Well i started of with tables named Chunk|000|000 but renamed to 000000.
I have also changed to instead saving the blocks name to being 1 as the ID.
Im currently watching the video you linked to see if I can get my head around this.
Im also tring to see if i can get it to just save as one whole string to help size.

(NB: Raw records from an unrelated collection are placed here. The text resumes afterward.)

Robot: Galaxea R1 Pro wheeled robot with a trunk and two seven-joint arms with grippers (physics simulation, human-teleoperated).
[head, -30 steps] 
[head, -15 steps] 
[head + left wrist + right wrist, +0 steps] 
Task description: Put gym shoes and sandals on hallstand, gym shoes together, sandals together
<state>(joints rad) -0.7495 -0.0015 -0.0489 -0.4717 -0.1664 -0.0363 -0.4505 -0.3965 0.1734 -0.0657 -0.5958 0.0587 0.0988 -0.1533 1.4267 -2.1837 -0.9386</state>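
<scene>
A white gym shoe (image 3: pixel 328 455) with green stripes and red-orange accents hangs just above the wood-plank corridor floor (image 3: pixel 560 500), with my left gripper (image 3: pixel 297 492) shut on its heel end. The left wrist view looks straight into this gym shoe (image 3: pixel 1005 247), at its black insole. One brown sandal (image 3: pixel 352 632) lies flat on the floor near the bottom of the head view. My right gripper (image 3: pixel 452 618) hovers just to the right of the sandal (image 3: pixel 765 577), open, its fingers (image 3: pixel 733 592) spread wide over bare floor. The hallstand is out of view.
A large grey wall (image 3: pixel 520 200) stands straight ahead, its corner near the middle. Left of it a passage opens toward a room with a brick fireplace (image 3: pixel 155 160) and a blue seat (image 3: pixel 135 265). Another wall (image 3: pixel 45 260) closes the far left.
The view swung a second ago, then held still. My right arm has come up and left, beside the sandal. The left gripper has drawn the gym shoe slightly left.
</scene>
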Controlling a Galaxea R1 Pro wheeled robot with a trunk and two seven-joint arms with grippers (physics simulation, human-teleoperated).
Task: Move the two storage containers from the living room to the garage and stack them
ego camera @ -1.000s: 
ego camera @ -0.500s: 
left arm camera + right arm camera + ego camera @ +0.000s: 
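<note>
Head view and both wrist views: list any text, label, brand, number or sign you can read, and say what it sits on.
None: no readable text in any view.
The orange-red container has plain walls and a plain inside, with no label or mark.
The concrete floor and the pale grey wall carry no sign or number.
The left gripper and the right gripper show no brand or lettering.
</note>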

Using huffman coding, you only need to store 2 things:

  • The encoded string
  • The huffman tree

Just wondering, would it be better if i just saved the ID’s within that layer? As it would be like:

Layer0 = "0;0;0;0;0;0;0;0;0;0;0;0;0;0;0;0:0;0;0;0;0;0;0;0;0;0;0;0;0;0;0;0:0;0;0;0;0;0;0;0;0;0;0;0;0;0;0;0:
0;0;0;0;0;0;0;0;0;0;0;0;0;0;0;0:0;0;0;0;0;0;0;0;0;0;0;0;0;0;0;0:0;0;0;0;0;0;0;0;0;0;0;0;0;0;0;0:
0;0;0;0;0;0;0;0;0;0;0;0;0;0;0;0:0;0;0;0;0;0;0;0;0;0;0;0;0;0;0;0:0;0;0;0;0;0;0;0;0;0;0;0;0;0;0;0:
0;0;0;0;0;0;0;0;0;0;0;0;0;0;0;0:0;0;0;0;0;0;0;0;0;0;0;0;0;0;0;0:0;0;0;0;0;0;0;0;0;0;0;0;0;0;0;0:
0;0;0;0;0;0;0;0;0;0;0;0;0;0;0;0:0;0;0;0;0;0;0;0;0;0;0;0;0;0;0;0:0;0;0;0;0;0;0;0;0;0;0;0;0;0;0;0:
0;0;0;0;0;0;0;0;0;0;0;0;0;0;0;0:"

Instead of this:

Table = {
    ["12341234"] = {
        ["0;0;0"] = 0,
        ["0;0;1"] = 0,
        ["0;0;2"] = 0,
        ["0;0;3"] = 0,
        ["0;0;4"] = 0,
        ["0;0;5"] = 0,
        ["0;0;6"] = 0,
    }
}

EDIT:
This is not a string. Its a set of numbers for the block position ranging from 1 - 16.
UPDATE:
from 33 keys to 23 with string conversion.